Cette idée d’établir une tension particulière était présente dès le début de l’écriture, mais elle restait évidemment assez abstraite à ce stade des choses. Je voulais que cette tension soit très prenante, d’où les petits moments plus légers dont je parlais et qui sont indispensables pour pouvoir la supporter jusqu’au bout. Naturellement, je ne vais pas vers des histoires classiques, faisant voir plein de couleurs et d’ambiances contrastées. Je préfère travailler une émotion, en ne ménageant que peu de relâchement… On a retrouvé tout ça au montage, dans le travail avec la musique aussi. Il fallait soit pas de musique du tout, soit une musique qui augmente cette tension, au point qu’on ait envie par moments qu’elle s’arrête pour pouvoir respirer…

La région où se déroule le film est très particulière dans le paysage belge et flamand. Comment l’avez-vous choisie?

Au départ, j’avais simplement imaginé deux enfants, et la liberté qu’offre une vie à la campagne. Mais très vite j’ai repensé aux lieux où j’ai moi-même grandi. Je suis née à Londerzeel, mais ma mère étant originaire de Campine, j’ai passé aussi pas mal de temps là-bas, durant les vacances. Ça m’a donné un double sentiment.
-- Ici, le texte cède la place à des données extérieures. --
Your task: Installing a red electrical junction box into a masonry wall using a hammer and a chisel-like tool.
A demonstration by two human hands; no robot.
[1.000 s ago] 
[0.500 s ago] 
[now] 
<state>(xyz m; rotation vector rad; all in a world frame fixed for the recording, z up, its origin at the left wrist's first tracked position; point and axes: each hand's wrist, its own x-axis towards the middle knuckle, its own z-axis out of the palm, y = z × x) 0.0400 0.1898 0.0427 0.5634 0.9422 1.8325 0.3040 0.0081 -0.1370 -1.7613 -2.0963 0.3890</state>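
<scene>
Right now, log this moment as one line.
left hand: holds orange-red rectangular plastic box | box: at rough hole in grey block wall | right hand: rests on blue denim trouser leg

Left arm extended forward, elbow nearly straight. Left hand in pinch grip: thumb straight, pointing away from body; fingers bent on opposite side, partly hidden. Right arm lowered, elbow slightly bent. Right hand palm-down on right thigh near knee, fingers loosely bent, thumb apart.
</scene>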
D’une part une certaine nostalgie, une certaine mélancolie aussi vis-à-vis d’une région où je vais encore pour voir ma grand-mère qui y vit toujours. Et de l’autre un sentiment « unheimlich », d’inquiétude diffuse, où je ne me sens pas tout à fait à l’aise. Ma famille était très gentille, mais aussi très stricte. Et puis j’étais une petite-fille qui partait là-bas sans papa et maman, certes à une heure de chez moi seulement mais avec un autre paysage, un autre dialecte, un autre mode de vie, plus réservé, plus rigide… Avec ces souvenirs en tête, je suis partie en repérage avec mon chef opérateur, au stade de l’écriture déjà. C’est à travers cette redécouverte, alimentée par son regard extérieur à lui, que j’ai pu réaliser que la magie particulière, ambiguë, des lieux, ne tenait pas qu’à ma subjectivité d’enfant (rire)!

Kid est le plus épuré de vos films. Quel est le but de cette recherche formelle?
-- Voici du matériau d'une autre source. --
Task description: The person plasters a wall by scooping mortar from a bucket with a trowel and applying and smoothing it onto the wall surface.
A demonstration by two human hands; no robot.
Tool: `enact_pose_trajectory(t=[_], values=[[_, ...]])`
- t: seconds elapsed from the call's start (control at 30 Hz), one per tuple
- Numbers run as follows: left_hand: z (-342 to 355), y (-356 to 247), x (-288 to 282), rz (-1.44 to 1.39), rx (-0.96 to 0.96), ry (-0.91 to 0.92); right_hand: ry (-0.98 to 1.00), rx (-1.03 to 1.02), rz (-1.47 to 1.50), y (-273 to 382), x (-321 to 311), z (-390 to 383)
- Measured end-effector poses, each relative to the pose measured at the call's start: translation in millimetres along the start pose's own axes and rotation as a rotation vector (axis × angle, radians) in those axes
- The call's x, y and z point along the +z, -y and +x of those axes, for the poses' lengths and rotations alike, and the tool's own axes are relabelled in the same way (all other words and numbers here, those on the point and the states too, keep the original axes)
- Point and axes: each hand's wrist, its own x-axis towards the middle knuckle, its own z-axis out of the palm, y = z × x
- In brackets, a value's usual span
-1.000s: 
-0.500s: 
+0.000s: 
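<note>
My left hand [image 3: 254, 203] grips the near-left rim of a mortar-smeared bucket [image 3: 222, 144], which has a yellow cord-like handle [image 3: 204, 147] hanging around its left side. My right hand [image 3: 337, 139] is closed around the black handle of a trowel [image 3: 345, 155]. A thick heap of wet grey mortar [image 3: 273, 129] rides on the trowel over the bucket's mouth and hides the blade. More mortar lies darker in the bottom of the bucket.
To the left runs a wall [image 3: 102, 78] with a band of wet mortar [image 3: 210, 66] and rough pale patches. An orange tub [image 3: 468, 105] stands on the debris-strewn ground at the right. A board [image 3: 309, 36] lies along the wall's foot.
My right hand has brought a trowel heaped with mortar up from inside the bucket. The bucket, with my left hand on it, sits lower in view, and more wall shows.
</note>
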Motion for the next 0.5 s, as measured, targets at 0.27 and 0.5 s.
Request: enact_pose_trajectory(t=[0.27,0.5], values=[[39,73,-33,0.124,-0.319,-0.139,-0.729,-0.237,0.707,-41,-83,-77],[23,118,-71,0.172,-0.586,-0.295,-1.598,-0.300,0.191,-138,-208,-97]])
J’aime, comme spectatrice, avoir l’impression qu’il y a dans l’image d’un film de la place pour faire évoluer librement mon regard. Et quand je réalise un film, je veux que le spectateur aie lui aussi cette liberté. Je crois que ce goût personnel existe au départ, et que je cherche des sujets propres à s’y inscrire au mieux. Je vais vers l’épure, je parle d’incommunicabilité. Et j’ai moi-même quelque difficulté à exprimer mes émotions. Mais rassurez-vous: ma vie n’est pas à l’image de mes trois premiers films (rire)!

Les références au cinéma de Dreyer qui peuvent venir à l’esprit devant Kid vous semblent-elle pertinentes?

Même si je les ai découverts tard (à l’école de cinéma), Dreyer et Bresson sont deux réalisateurs qui m’ont marquée… après m’avoir un peu dérangée, m’avoir fait me sentir mise à distance. Bresson d’abord, Dreyer ensuite, quand j’ai revu ses films à la Cinémathèque il y a 4 ou 5 ans, pour m’inspirer. Cela m’a aidée à imaginer comment je pouvais montrer les gens, les émotions.

Vous avez choisi des interprètes non professionnels, dont la plupart ont des physiques, des visages, qu’on dirait sortis de tableaux de la peinture flamande des XVe et XVIe siècles!

Que vous l’ayez remarqué me fait infiniment plaisir! J’avais beaucoup de peintures dans ma tête, des éléments d’esthétique picturale. Mais aussi, plus simplement, j’avais décidé de prendre mes interprètes dans la population locale, et j’y ai trouvé tant de ces visages formidables, vrais, qui ont vécu, et qui m’ont fait me sentir plus belge que jamais, proche de ce passé humain et artistique qui est le nôtre, et que la peinture a incarné mieux que tout autre art!